TensorFlow Eager Mode: How to restore a model from a checkpoint?

Question

I've trained a CNN model in TensorFlow eager mode. Now I'm trying to restore the trained model from a checkpoint file but haven't got any success.

All the examples (as shown below) I've found are talking about restoring checkpoint to a Session. But what I need is to restore the model into eager mode, i.e. without creating a session.

with tf.Session() as sess:
  # Restore variables from disk.
  saver.restore(sess, "/tmp/model.ckpt")

Basically what I need is something like:

tfe.enable_eager_execution()
model = tfe.restore('model.ckpt')
model.predict(...)

and then I can use the model to make predictions.

Can someone please help?

Update

The example code can be found at: mnist eager mode demo

I've tried to follow the steps from @Jay Shah 's answer and it almost worked but the restored model doesn't have any variables in it.

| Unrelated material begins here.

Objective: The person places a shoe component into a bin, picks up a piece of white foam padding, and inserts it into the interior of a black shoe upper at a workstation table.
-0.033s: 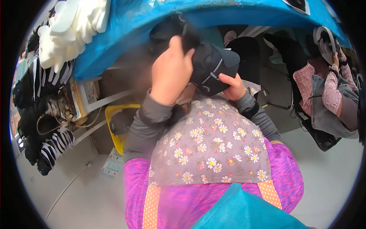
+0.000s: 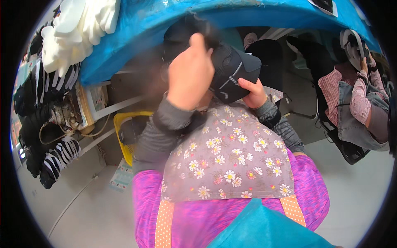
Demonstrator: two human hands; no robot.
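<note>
**Item: dark shoe upper, being held at chest height between two hands**

Position. The dark grey, moulded fabric shoe upper with pale stitched lines (image 2: 231,74) is being held above the lap, just under the edge of the blue-covered work table (image 2: 136,37). It is being gripped from both sides: the left hand (image 2: 190,74) is being pressed over its left and upper part, fingers curled and clenched onto the material, while the right hand (image 2: 252,93) is being closed on its lower right edge, thumb on top. Both hands are touching it; neither is nearer. The long axis is being kept tilted, running from upper left, behind the left hand, down to lower right, toward the right hand. The far end is being hidden by the left hand and is blurred.

Appearance. The surface is being shown as matte and dark, softly rounded, with thin light seams crossing it.

Surroundings. A grey flowered apron (image 2: 227,165) is being worn over magenta clothing. A yellow plastic crate (image 2: 124,132) is being kept below the table at left. White foam shapes (image 2: 78,29) are being stacked on the table. Another person in a pink checked shirt (image 2: 351,99) is being seated well apart at right.
</note>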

tfe.save_network_checkpoint(model,'./test/my_model.ckpt')

Out[58]:
'./test/my_model.ckpt-1720'

model2 = MNISTModel()
tfe.restore_network_checkpoint(model2,'./test/my_model.ckpt-1720')
model2.variables

Out[72]:
[]

The original model has lots of variables in it.:

model.variables

[<tf.Variable 'mnist_model_1/conv2d/kernel:0' shape=(5, 5, 1, 32) dtype=float32, numpy=
 array([[[[ -8.25184360e-02,   6.77833706e-03,   6.97569922e-02,...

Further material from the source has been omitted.